EXTRACTED DATA:
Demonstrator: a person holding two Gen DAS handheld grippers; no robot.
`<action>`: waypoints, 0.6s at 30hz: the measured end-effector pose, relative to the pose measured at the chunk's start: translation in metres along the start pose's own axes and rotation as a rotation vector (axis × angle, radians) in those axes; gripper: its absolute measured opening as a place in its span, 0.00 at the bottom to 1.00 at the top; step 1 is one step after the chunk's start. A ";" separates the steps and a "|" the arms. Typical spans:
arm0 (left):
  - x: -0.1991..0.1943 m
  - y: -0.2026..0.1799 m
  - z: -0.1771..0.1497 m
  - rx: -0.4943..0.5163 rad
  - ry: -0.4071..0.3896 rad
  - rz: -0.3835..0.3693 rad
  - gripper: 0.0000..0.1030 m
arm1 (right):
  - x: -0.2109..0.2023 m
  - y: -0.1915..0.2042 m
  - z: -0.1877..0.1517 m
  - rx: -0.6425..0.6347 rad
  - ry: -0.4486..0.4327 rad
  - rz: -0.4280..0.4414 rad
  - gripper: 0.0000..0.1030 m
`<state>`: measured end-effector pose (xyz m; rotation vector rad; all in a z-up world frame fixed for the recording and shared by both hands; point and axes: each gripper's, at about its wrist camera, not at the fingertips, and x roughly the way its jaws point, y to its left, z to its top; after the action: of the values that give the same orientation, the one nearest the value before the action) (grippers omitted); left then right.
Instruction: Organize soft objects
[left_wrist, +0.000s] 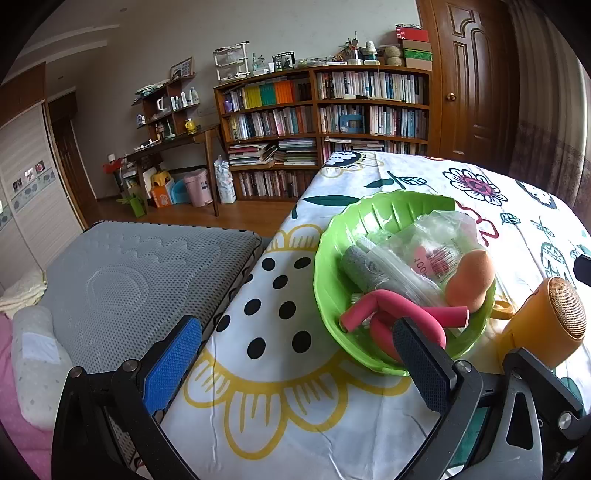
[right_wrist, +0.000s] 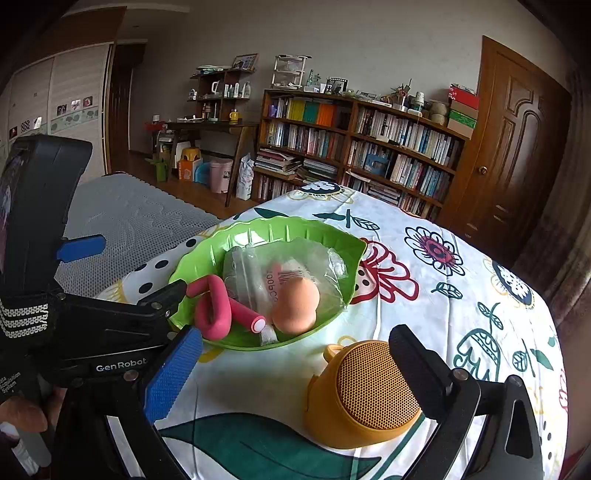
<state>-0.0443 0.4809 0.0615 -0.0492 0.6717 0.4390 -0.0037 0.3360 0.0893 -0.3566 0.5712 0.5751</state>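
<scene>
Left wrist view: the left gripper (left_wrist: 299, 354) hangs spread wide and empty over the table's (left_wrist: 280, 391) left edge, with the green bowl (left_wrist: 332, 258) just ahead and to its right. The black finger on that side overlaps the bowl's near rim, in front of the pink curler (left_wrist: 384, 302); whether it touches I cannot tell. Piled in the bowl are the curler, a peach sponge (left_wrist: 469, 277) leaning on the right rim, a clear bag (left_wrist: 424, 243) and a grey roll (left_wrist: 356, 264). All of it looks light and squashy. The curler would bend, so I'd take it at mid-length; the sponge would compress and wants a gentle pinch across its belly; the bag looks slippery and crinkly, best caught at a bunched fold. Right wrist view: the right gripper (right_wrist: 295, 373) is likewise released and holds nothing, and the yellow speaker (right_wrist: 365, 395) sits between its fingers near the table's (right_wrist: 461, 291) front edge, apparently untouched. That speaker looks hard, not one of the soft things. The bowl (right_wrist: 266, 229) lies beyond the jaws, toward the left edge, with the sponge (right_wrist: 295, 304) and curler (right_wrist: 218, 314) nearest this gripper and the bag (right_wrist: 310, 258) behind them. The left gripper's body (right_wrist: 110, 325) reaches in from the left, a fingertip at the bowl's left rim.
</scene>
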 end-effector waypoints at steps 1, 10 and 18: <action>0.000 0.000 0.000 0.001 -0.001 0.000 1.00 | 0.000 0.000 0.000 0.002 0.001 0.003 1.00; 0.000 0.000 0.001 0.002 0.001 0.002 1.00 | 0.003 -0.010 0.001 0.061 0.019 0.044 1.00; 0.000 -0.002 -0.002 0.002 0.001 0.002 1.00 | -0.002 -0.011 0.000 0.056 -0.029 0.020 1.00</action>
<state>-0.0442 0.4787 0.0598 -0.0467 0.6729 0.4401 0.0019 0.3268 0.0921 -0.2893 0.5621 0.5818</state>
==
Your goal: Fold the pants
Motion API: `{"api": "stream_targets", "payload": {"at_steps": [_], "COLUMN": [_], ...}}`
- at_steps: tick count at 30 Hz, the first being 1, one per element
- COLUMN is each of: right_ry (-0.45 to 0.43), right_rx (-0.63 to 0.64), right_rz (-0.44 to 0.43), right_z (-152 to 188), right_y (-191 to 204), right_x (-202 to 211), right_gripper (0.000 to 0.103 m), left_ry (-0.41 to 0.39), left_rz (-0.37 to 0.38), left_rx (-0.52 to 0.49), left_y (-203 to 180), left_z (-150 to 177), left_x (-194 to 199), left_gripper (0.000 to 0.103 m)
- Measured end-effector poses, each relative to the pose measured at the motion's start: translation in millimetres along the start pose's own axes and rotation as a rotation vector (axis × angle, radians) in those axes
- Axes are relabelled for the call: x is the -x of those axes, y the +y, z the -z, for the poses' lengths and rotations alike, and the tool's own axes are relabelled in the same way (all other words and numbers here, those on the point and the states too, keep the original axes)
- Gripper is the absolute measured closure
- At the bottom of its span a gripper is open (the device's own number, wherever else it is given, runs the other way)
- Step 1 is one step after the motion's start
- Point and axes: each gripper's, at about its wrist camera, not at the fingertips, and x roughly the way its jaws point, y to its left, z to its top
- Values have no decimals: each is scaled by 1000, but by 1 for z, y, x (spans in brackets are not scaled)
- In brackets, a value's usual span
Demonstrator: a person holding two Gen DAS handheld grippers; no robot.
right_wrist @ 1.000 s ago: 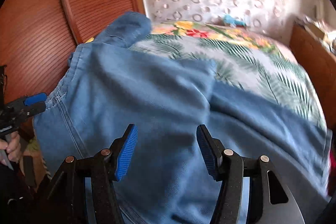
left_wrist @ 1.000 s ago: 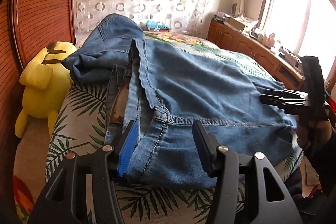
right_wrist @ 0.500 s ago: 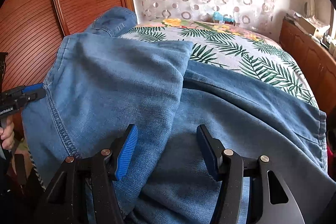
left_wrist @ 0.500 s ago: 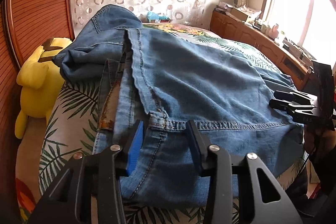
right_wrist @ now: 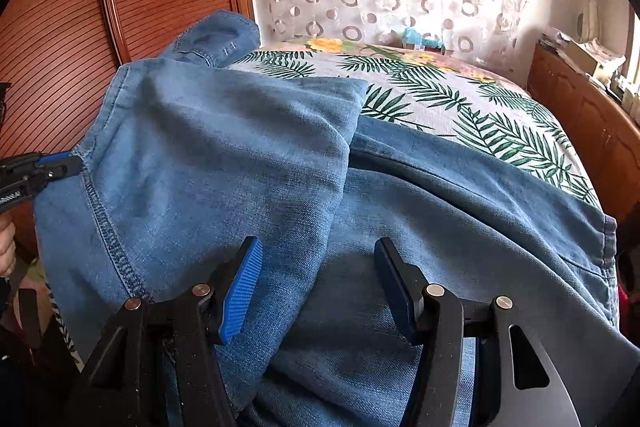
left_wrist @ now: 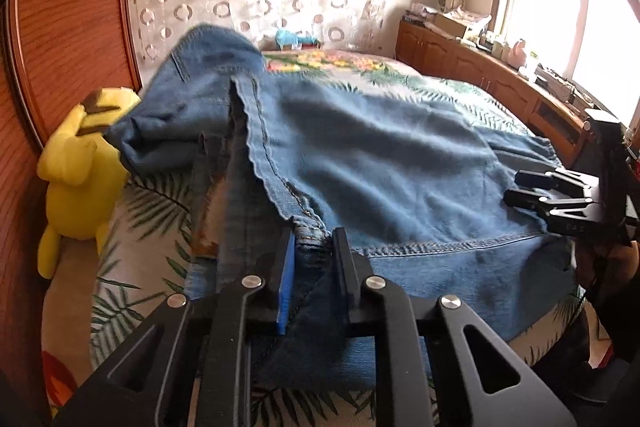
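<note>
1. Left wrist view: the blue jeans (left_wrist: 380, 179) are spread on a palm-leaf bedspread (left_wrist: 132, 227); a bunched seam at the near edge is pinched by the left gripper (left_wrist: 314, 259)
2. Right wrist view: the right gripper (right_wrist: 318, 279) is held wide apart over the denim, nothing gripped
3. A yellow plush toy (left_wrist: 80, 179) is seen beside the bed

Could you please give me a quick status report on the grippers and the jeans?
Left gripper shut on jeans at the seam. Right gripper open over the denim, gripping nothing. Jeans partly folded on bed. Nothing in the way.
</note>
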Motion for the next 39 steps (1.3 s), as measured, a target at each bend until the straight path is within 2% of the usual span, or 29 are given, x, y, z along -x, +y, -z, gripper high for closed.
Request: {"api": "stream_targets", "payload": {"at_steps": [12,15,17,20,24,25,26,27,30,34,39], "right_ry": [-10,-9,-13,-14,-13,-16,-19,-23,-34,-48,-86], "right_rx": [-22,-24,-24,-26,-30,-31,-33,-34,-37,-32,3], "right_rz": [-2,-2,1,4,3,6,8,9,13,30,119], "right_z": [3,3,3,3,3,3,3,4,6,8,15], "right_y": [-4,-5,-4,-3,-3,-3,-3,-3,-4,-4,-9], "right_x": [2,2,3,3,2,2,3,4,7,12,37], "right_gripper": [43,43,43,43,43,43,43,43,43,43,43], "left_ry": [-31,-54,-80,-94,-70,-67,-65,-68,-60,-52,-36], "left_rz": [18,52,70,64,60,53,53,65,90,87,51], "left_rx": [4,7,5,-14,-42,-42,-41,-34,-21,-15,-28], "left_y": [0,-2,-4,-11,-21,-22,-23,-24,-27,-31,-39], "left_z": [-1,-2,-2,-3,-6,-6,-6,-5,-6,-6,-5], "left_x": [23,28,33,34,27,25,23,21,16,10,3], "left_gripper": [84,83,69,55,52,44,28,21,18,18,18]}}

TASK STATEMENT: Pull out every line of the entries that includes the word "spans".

EXERCISE ANSWER:
`<action>`: waypoints, 0.6s at 30hz: the measured end-effector pose, relative to the pose measured at the chunk's start: translation in metres along the start pose's own axes and rotation as a rotation vector (axis × angle, radians) in those axes; gripper: its absolute measured opening as a place in its span, 0.00 at the bottom to 1.00 at the top; step 1 is one step after the chunk's start. A ";" separates the steps and a "|" the arms. Typical spans:
- Values have no decimals: each is scaled by 1000, but by 1 for z, y, x (spans in brackets are not scaled)

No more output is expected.